**Work request**
Every line in the listing below from the one with "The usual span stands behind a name" through the one with "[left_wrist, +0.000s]" is to be reproduced exactly, both ends included; leave out the rest.

*** Supplied data Section Begins ***

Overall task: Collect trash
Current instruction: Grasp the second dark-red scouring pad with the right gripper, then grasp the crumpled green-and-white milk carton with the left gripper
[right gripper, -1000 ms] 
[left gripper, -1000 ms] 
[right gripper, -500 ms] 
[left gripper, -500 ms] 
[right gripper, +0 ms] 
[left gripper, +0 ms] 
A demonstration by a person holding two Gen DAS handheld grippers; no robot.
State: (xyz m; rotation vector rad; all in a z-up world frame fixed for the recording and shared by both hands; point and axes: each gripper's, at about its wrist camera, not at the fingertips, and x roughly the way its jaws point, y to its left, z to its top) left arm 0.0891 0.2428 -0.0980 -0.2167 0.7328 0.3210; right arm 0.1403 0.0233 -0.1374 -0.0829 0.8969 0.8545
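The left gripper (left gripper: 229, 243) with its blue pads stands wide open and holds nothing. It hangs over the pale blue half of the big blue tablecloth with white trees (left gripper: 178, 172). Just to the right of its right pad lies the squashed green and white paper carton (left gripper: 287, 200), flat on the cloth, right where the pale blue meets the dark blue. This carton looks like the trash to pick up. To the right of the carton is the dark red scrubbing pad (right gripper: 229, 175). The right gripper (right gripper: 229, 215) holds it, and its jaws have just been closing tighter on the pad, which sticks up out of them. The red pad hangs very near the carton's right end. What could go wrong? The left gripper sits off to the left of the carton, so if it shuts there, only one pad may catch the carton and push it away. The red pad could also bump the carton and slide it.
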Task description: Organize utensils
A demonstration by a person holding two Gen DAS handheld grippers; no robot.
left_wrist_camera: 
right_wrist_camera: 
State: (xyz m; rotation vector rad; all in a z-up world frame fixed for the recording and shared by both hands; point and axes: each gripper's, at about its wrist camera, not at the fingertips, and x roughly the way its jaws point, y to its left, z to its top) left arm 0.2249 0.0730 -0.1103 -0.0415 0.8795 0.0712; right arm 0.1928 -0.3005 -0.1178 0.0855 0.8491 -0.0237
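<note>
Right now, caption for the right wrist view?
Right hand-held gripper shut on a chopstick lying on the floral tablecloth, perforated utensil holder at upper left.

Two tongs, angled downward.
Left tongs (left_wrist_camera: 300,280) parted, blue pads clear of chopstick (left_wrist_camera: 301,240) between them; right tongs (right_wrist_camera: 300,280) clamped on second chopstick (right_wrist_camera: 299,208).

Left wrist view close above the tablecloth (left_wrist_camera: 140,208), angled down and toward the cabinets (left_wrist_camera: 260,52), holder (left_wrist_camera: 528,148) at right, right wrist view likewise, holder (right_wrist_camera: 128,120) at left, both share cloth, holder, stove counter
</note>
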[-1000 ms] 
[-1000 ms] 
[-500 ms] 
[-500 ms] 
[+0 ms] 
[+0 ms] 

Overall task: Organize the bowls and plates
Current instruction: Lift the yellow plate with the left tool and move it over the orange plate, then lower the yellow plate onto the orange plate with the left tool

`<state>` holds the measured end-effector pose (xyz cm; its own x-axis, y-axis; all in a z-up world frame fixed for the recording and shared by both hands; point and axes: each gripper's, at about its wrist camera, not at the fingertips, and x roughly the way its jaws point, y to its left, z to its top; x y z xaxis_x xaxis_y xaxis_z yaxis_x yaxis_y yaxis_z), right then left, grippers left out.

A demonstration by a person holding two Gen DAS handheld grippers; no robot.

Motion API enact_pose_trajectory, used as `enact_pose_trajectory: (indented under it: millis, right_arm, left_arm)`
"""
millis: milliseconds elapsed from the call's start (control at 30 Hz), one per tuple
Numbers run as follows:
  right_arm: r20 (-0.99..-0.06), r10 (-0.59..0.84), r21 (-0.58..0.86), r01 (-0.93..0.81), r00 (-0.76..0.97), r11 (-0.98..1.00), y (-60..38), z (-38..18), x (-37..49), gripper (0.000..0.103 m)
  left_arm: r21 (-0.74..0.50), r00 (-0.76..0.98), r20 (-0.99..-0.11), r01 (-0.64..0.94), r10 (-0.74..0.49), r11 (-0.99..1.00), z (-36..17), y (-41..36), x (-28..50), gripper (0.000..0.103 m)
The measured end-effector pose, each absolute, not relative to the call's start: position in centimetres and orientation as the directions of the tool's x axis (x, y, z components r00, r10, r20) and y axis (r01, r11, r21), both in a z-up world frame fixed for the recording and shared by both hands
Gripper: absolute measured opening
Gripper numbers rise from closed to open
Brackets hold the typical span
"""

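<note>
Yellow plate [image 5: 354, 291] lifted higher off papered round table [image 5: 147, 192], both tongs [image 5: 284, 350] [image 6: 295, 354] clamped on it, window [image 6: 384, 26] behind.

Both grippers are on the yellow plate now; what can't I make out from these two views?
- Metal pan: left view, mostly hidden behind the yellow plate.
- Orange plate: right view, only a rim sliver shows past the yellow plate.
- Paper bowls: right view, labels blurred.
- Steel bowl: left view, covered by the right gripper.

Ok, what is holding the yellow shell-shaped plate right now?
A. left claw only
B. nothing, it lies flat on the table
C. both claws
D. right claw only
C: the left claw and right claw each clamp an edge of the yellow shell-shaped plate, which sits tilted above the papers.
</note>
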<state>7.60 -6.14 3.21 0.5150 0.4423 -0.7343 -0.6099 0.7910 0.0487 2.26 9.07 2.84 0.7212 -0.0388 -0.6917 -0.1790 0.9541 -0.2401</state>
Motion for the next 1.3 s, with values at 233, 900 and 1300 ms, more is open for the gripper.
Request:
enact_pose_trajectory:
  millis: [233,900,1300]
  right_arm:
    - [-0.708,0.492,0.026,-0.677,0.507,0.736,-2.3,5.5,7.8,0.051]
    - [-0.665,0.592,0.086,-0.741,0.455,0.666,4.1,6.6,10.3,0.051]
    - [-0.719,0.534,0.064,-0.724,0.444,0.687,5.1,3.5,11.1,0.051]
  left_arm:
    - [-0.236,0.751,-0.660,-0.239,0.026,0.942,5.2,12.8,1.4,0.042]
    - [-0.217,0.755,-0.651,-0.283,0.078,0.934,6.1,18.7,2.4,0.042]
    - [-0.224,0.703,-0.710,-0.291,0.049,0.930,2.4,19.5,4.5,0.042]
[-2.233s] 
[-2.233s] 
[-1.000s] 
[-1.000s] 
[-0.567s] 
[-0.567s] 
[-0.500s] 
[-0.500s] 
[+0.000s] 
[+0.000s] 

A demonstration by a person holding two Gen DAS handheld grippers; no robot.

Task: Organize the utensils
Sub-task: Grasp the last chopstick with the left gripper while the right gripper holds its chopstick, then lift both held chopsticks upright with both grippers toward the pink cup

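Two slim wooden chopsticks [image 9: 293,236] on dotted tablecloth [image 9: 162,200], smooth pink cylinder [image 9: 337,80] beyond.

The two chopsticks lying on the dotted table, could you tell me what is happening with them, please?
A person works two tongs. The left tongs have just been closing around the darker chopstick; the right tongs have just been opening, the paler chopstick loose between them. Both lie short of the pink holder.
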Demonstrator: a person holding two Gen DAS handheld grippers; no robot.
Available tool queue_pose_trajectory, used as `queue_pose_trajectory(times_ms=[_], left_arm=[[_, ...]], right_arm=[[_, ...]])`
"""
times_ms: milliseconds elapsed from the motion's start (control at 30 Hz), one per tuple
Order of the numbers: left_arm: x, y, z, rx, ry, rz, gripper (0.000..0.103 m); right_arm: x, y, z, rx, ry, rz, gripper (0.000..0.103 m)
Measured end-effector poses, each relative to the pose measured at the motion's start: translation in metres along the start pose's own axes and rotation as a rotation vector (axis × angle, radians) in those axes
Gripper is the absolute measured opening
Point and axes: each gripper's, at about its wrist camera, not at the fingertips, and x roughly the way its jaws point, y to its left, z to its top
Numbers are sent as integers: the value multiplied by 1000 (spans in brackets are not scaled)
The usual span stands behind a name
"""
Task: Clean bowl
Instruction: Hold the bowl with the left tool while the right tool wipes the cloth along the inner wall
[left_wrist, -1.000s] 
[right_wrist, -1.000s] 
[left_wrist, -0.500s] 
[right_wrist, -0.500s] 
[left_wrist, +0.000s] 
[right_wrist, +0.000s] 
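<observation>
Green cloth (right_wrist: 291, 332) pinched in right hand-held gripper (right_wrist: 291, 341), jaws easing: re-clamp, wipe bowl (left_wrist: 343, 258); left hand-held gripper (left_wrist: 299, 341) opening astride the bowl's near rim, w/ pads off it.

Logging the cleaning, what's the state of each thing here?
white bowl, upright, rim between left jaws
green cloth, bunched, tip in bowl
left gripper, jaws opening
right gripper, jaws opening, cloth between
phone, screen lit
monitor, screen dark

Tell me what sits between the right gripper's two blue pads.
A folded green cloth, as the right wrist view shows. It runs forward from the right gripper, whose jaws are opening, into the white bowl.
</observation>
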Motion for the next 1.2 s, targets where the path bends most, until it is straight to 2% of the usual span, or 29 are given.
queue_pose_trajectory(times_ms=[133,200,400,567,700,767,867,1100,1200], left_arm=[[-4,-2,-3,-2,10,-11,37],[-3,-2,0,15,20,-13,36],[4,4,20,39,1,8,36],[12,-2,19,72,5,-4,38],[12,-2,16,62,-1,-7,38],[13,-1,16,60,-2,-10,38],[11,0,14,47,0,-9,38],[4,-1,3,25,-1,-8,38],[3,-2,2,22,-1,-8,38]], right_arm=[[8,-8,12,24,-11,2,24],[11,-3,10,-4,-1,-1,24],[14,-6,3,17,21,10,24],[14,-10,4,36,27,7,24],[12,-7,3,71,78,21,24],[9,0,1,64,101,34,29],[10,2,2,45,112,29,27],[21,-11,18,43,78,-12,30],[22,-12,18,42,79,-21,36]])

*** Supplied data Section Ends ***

**Result for this task**
The usual span stands behind a name
"""
Task: Clean bowl
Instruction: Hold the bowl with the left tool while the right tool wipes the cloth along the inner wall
[left_wrist, -1.000s] 
[right_wrist, -1.000s] 
[left_wrist, -0.500s] 
[right_wrist, -0.500s] 
[left_wrist, +0.000s] 

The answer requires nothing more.